Without reproducing any picture, copy the records word for word.

======== Data records ========

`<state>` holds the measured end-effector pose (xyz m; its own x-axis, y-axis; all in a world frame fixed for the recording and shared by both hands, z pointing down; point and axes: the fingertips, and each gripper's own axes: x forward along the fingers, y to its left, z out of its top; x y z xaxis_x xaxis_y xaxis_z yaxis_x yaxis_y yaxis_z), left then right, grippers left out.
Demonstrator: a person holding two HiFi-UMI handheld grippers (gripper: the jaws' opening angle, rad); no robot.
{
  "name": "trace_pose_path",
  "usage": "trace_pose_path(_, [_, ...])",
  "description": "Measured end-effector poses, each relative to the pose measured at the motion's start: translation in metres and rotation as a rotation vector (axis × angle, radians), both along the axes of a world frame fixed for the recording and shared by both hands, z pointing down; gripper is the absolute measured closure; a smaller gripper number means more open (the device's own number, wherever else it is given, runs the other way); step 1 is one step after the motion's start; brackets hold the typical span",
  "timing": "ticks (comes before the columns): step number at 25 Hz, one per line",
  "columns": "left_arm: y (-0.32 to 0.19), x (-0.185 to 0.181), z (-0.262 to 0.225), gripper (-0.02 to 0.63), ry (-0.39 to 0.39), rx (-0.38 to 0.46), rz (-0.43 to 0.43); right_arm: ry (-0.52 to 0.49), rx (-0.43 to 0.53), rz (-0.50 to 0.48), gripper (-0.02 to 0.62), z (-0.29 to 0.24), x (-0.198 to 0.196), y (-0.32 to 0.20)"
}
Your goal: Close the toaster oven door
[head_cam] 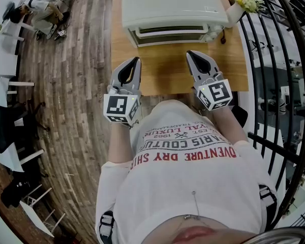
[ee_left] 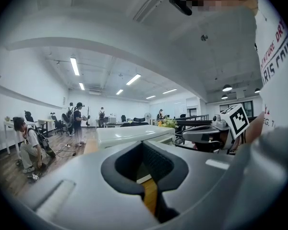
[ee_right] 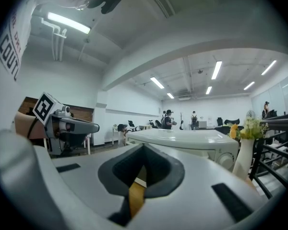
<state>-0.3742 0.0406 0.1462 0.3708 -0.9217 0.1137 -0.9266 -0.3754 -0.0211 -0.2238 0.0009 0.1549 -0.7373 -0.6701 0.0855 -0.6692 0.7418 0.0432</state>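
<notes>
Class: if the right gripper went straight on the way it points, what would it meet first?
Probably the front of the toaster oven: the right gripper points at it across the table, nothing seen between.

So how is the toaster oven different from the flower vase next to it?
The toaster oven is wide and boxy; the vase is slim. The oven has a knob; the vase holds yellow flowers. Both are white and stand on the wooden table.
</notes>
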Motion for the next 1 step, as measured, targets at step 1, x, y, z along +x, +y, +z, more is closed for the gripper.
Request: trace_pose_path(1, [-0.0008, 0.0003, 0.0002, 0.594, 0.004, 0.0, -0.001, 0.002, -0.001, -0.001, 0.609, 0.0007, 0.0003, -0.0009])
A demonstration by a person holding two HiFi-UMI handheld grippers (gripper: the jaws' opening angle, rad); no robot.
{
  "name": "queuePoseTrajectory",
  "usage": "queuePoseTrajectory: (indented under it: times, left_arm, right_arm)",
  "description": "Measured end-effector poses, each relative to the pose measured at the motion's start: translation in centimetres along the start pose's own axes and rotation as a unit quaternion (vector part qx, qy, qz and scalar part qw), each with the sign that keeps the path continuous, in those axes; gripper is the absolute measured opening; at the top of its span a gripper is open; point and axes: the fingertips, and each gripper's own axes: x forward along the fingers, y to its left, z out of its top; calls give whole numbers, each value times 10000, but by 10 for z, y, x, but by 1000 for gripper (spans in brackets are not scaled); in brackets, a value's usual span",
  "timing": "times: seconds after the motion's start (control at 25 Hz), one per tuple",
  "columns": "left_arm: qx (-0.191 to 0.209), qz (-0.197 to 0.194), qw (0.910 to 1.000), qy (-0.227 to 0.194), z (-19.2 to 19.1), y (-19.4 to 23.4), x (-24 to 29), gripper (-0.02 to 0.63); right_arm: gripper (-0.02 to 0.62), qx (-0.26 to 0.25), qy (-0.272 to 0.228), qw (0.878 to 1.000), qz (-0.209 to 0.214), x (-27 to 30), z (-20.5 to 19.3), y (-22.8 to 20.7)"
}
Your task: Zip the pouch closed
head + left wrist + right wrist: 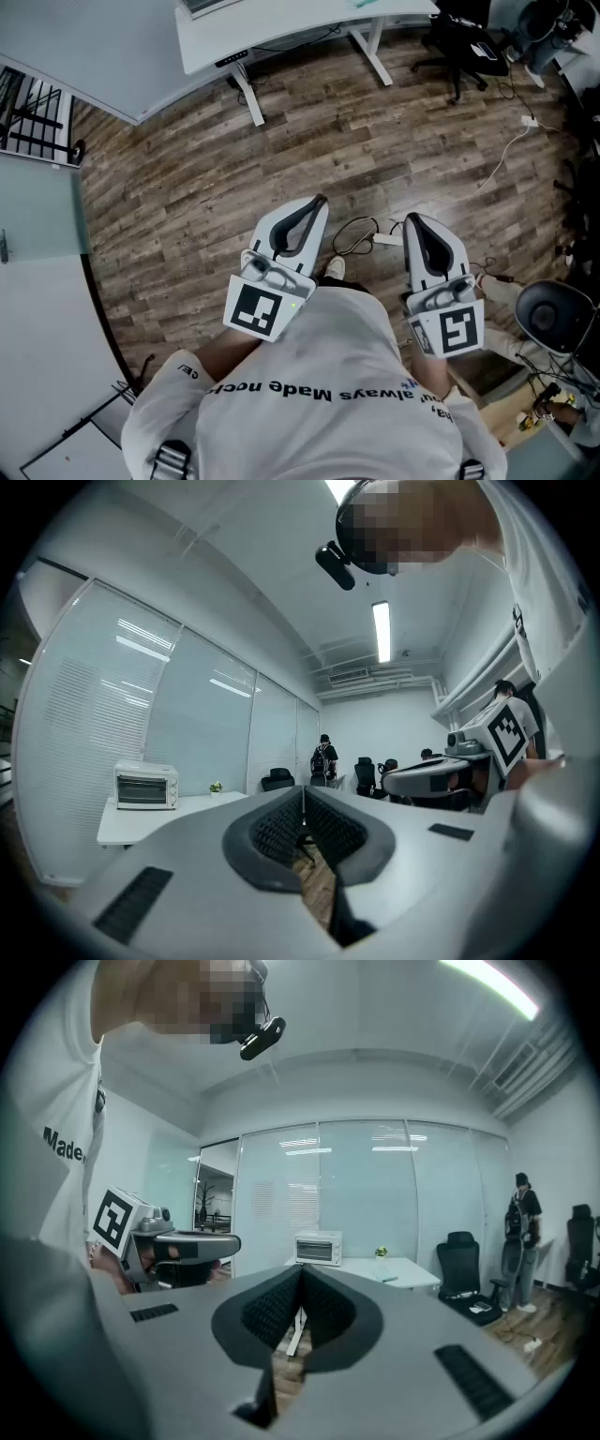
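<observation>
No pouch shows in any view. In the head view my left gripper (320, 200) and my right gripper (412, 219) are held level in front of my chest, above a wooden floor, a little apart and both pointing forward. Each has its jaws shut, tips touching, with nothing between them. The left gripper view looks along shut jaws (302, 790) into an office room. From the right gripper view the shut jaws (301, 1270) face a glass wall, and the left gripper (169, 1246) shows at that view's left.
A white desk (281, 33) stands ahead, with black office chairs (469, 47) to its right. Cables (361, 239) lie on the wooden floor below the grippers. A white table carries a toaster oven (319, 1247). People stand far off (323, 758) and at the right (518, 1241).
</observation>
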Motion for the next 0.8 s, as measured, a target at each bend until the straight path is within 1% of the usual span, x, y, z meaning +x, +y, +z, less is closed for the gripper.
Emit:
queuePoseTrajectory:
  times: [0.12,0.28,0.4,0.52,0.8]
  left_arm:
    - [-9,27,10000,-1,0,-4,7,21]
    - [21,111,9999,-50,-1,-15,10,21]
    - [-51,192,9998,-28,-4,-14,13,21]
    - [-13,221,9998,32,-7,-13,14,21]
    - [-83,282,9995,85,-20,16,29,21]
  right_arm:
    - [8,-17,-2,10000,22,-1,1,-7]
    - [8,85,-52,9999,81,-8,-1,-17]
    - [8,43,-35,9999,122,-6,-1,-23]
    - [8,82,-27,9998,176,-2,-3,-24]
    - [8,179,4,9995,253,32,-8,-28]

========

● **Task result**:
`<state>` holds the measured end-effector pose (xyz m; its own x-axis, y-axis; all in a world frame fixed for the recording and shared by both hands, z pointing down; point and axes: the fingertips, and each gripper's own axes: x forward along the fingers, y to its left, z out of its top; x y z xaxis_x xaxis_y xaxis_z yaxis_x yaxis_y yaxis_z), left then right, grippers left out.
Demonstrator: a person holding two HiFi-UMI handheld grippers (gripper: the jaws' opening angle, rad); no robot.
{
  "name": "trace_pose_path",
  "usage": "trace_pose_path(_, [_, ...])",
  "description": "Measured end-effector poses, each relative to the pose measured at the motion's start: translation in metres and rotation as a rotation vector (axis × angle, radians), both along the axes of a world frame fixed for the recording and shared by both hands, z pointing down; gripper is the absolute measured closure; a smaller gripper number means more open (the device's own number, wherever else it is given, runs the other way); step 1 is one step after the motion's start; brackets hold the typical span",
  "timing": "ticks (comes before the columns): step number at 25 Hz, one per line",
  "columns": "left_arm: y (-0.32 to 0.19), x (-0.185 to 0.181), z (-0.262 to 0.225), gripper (-0.02 to 0.63), ry (-0.39 to 0.39), rx (-0.38 to 0.46), rz (-0.43 to 0.43); right_arm: ry (-0.52 to 0.49), rx (-0.43 to 0.53), rz (-0.50 to 0.48), gripper (-0.02 to 0.62), z (-0.29 to 0.24), x (-0.198 to 0.196), y (-0.32 to 0.20)"
}
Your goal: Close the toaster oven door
[head_cam] 
[ee_left] 
[ee_right] 
<state>-0.3742 0.0406 0.1462 0.3708 -0.9217 0.1137 -0.9266 -0.3754 -0.0211 -0.2238 0.0009 0.1549 -0.7373 -0.6701 0.0855 -0.6692 0.7418 0.0432</state>
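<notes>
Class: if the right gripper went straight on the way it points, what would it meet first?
Probably the front of the toaster oven: the right gripper points at it across the table, nothing seen between.

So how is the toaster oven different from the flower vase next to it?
The toaster oven is wide and boxy; the vase is slim. The oven has a knob; the vase holds yellow flowers. Both are white and stand on the wooden table.
</notes>
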Motion for the next 1 step, as measured, targets at step 1, x, y, z along +x, +y, +z, more is closed for the gripper.
Request: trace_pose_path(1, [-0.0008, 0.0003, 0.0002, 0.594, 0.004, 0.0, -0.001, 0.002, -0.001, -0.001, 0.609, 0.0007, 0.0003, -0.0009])
A demonstration by a person holding two HiFi-UMI handheld grippers (gripper: the jaws' opening angle, rad); no robot.
{
  "name": "queuePoseTrajectory",
  "usage": "queuePoseTrajectory: (indented under it: times, left_arm, right_arm)",
  "description": "Measured end-effector poses, each relative to the pose measured at the motion's start: translation in centimetres along the start pose's own axes and rotation as a unit quaternion (vector part qx, qy, qz and scalar part qw), each with the sign that keeps the path continuous, in those axes; gripper is the absolute measured opening; at the top of its span a gripper is open; point and axes: the fingertips, and each gripper's own axes: x forward along the fingers, y to its left, z out of its top; calls give whole numbers, each value times 10000, but by 10 for z, y, x, but by 1000 for gripper (spans in brackets are not scaled); in brackets, a value's usual span",
  "timing": "times: seconds after the motion's start (control at 25 Hz), one per tuple",
  "columns": "left_arm: qx (-0.191 to 0.209), qz (-0.197 to 0.194), qw (0.910 to 1.000), qy (-0.227 to 0.194), z (-19.2 to 19.1), y (-19.4 to 23.4), x (-24 to 29), gripper (-0.02 to 0.63); right_arm: gripper (-0.02 to 0.62), qx (-0.26 to 0.25), qy (-0.272 to 0.228), qw (0.878 to 1.000), qz (-0.209 to 0.214), x (-27 to 30), z (-20.5 to 19.3), y (-22.8 to 20.7)"
}
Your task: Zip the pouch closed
head + left wrist + right wrist: 
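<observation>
No pouch shows in any view. In the head view my left gripper (320, 200) and my right gripper (412, 219) are held level in front of my chest, above a wooden floor, a little apart and both pointing forward. Each has its jaws shut, tips touching, with nothing between them. The left gripper view looks along shut jaws (302, 790) into an office room. From the right gripper view the shut jaws (301, 1270) face a glass wall, and the left gripper (169, 1246) shows at that view's left.
A white desk (281, 33) stands ahead, with black office chairs (469, 47) to its right. Cables (361, 239) lie on the wooden floor below the grippers. A white table carries a toaster oven (319, 1247). People stand far off (323, 758) and at the right (518, 1241).
</observation>
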Motion for the next 0.8 s, as measured, a target at each bend until the straight path is within 1% of the usual span, x, y, z meaning +x, +y, +z, less is closed for the gripper.
Emit:
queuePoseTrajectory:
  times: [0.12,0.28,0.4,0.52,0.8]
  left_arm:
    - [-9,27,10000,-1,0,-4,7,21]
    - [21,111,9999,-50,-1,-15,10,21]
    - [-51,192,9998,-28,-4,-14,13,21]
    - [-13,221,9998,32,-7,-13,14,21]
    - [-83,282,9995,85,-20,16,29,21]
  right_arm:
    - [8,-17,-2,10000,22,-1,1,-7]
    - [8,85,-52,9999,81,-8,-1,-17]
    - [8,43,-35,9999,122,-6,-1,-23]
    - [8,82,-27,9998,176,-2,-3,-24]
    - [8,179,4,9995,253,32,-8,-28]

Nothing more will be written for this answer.